The two-piano pieces will be played on rare “twin” pianos restored by Farley’s House of Pianos: a 1914 Mason & Hamlin CC and a 1914 Mason & Hamlin BB.

Farley Daub plays

Bax, a winner of the Leeds International Piano Competition and the Martin E. Segal Award from Lincoln Center, started off 2016 performing several concerts in Japan with other concerts scheduled in Spain, Chile, South Korea and China.

Chung, an alumna of the Curtis Institute of Music and the Juilliard School, is a winner of the Virginia Parker Prize from the Canada Council for the Arts and an Outstanding Achievement Award from the Governor General of Canada.  In 2015, she performed in Canada, Italy, Germany and Argentina.

Here is the program:

Fantasia in F Minor, D. 940 — Schubert

Andantino varie, D. 823 — Schubert

Military March No. 1, D. 733 — Schubert

Lebensstürme, D. 947 — Schubert

Concerto for Two Pianos and Orchestra in D minor, original transcription for two solo pianos — Poulenc (NOTE: You can hear the poignant Mozartian second movement in its original form and with the composer at a keyboard in the YouTube video at the bottom.)
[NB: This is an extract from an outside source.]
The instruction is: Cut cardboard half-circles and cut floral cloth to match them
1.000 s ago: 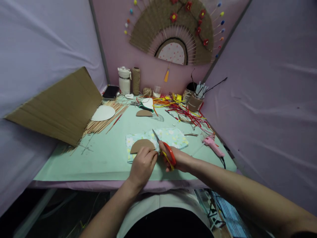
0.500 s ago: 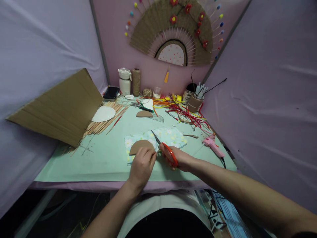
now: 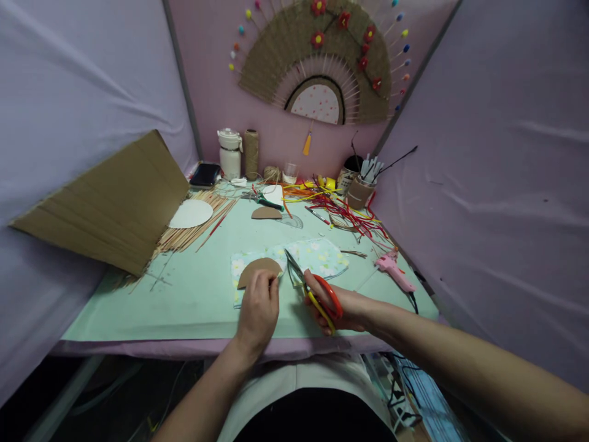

The Salon Piano Series is a non-profit organization founded by Tim and Renée Farley to continue the tradition of intimate salon concerts at Farley’s House of Pianos.

For ticket information and concert details see salonpianoseries.org.

All events are held at Farley’s House of Pianos, 6522 Seybold Road, on Madison’s far west side near the Beltline. Plenty of free parking is available and it is easy to reach by bicycle or Madison Metro.